Each line from the opening of the material through the line holding "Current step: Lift" needs to be returned exactly, with the pictures left out.

[EXERCISE DATA Boundary: Start]

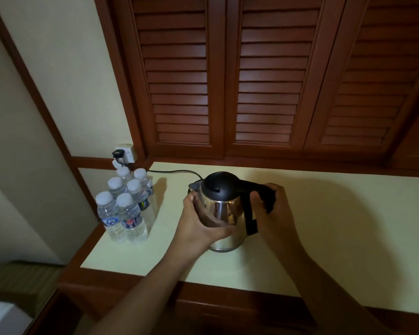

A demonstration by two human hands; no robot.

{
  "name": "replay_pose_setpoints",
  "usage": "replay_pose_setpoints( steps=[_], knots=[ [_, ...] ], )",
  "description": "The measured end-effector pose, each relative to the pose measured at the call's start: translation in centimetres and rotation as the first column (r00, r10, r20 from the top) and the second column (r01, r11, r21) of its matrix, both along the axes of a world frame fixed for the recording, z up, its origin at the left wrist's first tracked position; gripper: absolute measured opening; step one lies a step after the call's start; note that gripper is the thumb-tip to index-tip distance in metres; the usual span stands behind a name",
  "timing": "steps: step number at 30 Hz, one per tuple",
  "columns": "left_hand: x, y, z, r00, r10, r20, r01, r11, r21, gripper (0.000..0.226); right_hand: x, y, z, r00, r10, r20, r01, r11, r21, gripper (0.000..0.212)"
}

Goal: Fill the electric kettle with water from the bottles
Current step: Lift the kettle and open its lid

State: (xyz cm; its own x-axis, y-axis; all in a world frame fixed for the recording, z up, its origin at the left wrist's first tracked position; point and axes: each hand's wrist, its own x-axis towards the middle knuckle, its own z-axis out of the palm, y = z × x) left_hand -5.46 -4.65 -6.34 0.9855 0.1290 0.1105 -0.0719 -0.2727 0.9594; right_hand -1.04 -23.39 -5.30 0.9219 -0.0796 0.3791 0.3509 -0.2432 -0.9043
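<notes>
A shiny steel electric kettle [224, 213] with a black lid, shut, and a black handle stands on the pale tabletop [324, 226]. My left hand [198, 221] wraps around the kettle's steel body from the left. My right hand [271, 209] grips the black handle on the right side. Several small clear water bottles [126, 204] with white caps stand in a cluster at the table's left edge, all capped.
A black power cord [177, 172] runs from the kettle's base to a wall socket [125, 153] behind the bottles. Dark wooden louvred doors [228, 81] rise behind the table. A bed corner [10, 298] lies at the lower left.
</notes>
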Motion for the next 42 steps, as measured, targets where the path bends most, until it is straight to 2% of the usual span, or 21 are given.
replay_pose_setpoints(
  steps=[7,10,14,16,18,20,22,25,33,36,39,42],
  knots=[
    [-0.8,-0.8,-1.2,0.999,0.018,-0.030,-0.017,0.999,0.041,0.125,-0.3,-1.3,-0.9,0.997,0.042,-0.070,-0.044,0.999,-0.026,0.032],
    [-1.1,-0.8,-1.4,0.999,0.026,-0.030,-0.024,0.998,0.065,0.126,-0.2,-1.7,-0.5,0.998,0.051,-0.036,-0.055,0.992,-0.116,0.030],
    [-1.7,-1.0,-1.7,0.999,0.046,-0.026,-0.044,0.996,0.081,0.124,0.0,-0.8,2.7,0.999,-0.012,0.052,0.026,0.960,-0.277,0.045],
    [-1.8,-1.1,-1.7,0.999,0.042,-0.016,-0.040,0.996,0.080,0.120,0.4,0.4,4.6,0.995,0.006,0.103,0.041,0.894,-0.446,0.056],
    [-1.9,-1.2,-1.8,0.999,0.034,-0.011,-0.033,0.996,0.085,0.118,0.7,1.9,6.3,0.992,0.025,0.126,0.061,0.769,-0.636,0.063],
    [-2.1,-1.4,-1.8,0.999,0.036,-0.032,-0.033,0.996,0.078,0.124,0.6,3.4,7.7,0.987,0.012,0.158,0.114,0.639,-0.761,0.062],
    [-2.2,-1.4,-2.2,0.997,0.054,-0.051,-0.050,0.994,0.093,0.133,0.4,4.5,8.6,0.984,-0.005,0.179,0.153,0.544,-0.825,0.057],
    [-2.2,-1.6,-2.7,0.997,0.052,-0.053,-0.047,0.994,0.098,0.131,0.3,5.3,9.0,0.983,-0.040,0.181,0.176,0.508,-0.843,0.048],
    [-1.9,-1.3,-3.3,0.998,0.051,-0.024,-0.048,0.995,0.087,0.117,0.7,5.3,9.2,0.990,-0.047,0.132,0.135,0.575,-0.807,0.034],
    [-2.0,-1.2,-3.3,0.999,0.038,-0.020,-0.036,0.995,0.096,0.111,1.1,4.8,9.0,0.989,-0.062,0.135,0.140,0.687,-0.713,0.033],
    [-2.1,-1.1,-3.2,0.999,0.028,-0.025,-0.025,0.996,0.083,0.107,1.0,3.0,8.8,0.994,-0.035,0.099,0.078,0.875,-0.478,0.021],
    [-2.1,-1.1,-3.3,0.999,0.025,-0.029,-0.023,0.996,0.081,0.109,0.3,0.6,8.2,0.998,-0.011,0.056,0.029,0.944,-0.329,0.008]
  ],
)
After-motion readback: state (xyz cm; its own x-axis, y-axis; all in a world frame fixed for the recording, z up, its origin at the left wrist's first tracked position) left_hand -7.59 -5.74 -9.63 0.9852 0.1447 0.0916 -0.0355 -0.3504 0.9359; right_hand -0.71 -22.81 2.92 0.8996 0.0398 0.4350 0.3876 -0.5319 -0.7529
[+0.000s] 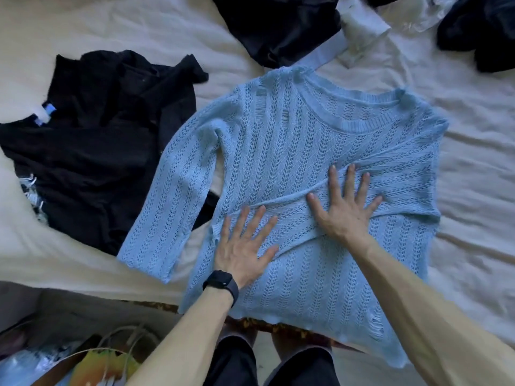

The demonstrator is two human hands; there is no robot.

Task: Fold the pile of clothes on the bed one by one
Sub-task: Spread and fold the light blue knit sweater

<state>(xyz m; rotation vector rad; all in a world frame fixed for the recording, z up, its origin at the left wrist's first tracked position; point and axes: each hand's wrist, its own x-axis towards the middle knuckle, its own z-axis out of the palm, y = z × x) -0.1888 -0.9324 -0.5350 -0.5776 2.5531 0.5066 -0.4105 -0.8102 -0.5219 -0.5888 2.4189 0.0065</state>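
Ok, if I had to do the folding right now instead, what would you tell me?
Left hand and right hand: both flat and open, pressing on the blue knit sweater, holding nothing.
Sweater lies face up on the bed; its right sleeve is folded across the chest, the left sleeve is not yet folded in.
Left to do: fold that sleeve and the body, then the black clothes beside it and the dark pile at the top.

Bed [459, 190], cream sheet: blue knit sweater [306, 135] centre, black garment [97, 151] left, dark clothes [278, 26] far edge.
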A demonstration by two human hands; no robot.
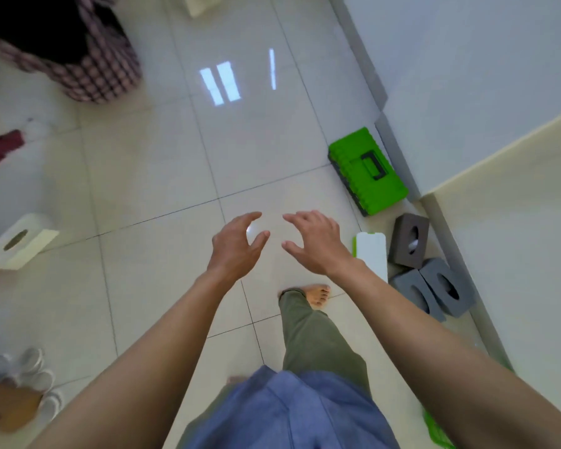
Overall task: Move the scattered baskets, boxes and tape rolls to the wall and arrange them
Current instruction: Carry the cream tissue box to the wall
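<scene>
forearms (162, 335) reach forward, low centre. left hand (237, 251), right hand (318, 244): fingers (250, 218) spread, loosely curved, holding nothing, over glossy tile floor (143, 163). green toolbox (366, 171), white box (371, 254) and grey boxes (434, 291) sit by the wall (483, 59), right of frame. white tissue box (23, 241), mid left, and checked basket (88, 69), upper left, lie well apart from it. risks: bare foot (318, 294) slipping on shiny tile under a load; crowding the row could knock the grey boxes.

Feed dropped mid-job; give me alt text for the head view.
Left hand and right hand reach open and empty over a tiled floor. By the wall at right: a green case, a white box, three grey boxes. A tissue box and checked basket sit far left.
</scene>
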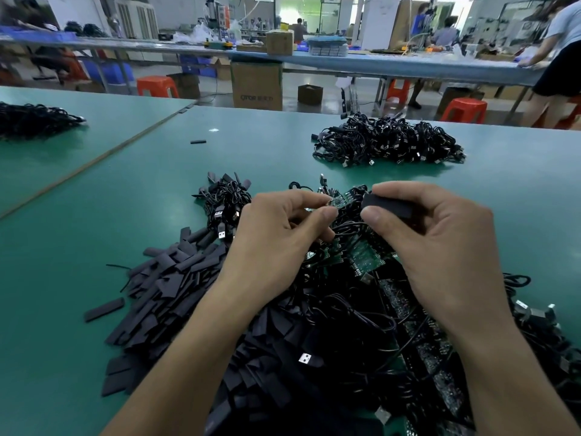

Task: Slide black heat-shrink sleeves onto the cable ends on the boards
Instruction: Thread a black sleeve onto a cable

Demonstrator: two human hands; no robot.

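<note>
My left hand (276, 237) pinches the end of a small green circuit board (341, 201) with a thin black cable hanging from it. My right hand (440, 243) holds a flat black heat-shrink sleeve (388, 205) between thumb and fingers, its open end facing the board, a short gap away. Below my hands lies a heap of green boards with black USB cables (364, 262). A pile of loose black sleeves (169, 287) spreads to the left of my left forearm.
A bundle of finished black cables (386, 141) sits at the far right of the green table (94, 190). A smaller cable bundle (224, 196) lies ahead of my left hand; another (31, 119) at far left. One stray sleeve (198, 141) lies mid-table. People work at benches behind.
</note>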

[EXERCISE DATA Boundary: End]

— RESPONSE —
A demonstration by two human hands; no robot.

{
  "name": "replay_pose_setpoints",
  "usage": "replay_pose_setpoints( steps=[_], knots=[ [_, ...] ], )",
  "description": "The measured end-effector pose, each relative to the pose measured at the call's start: translation in centimetres and rotation as the first column (r00, r10, r20 from the top) and the second column (r01, r11, r21) of its matrix, both along the axes of a world frame fixed for the recording, z up, its origin at the left wrist's first tracked position; gripper: absolute measured opening; step one lies a step after the call's start; note that gripper is the thumb-tip to index-tip distance in metres; the usual span stands behind a name",
  "timing": "steps: step number at 30 Hz, one per tuple",
  "columns": "left_hand: x, y, z, r00, r10, r20, r01, r11, r21, gripper (0.000..0.226); right_hand: x, y, z, r00, r10, r20, r01, r11, r21, gripper (0.000..0.212)"
}

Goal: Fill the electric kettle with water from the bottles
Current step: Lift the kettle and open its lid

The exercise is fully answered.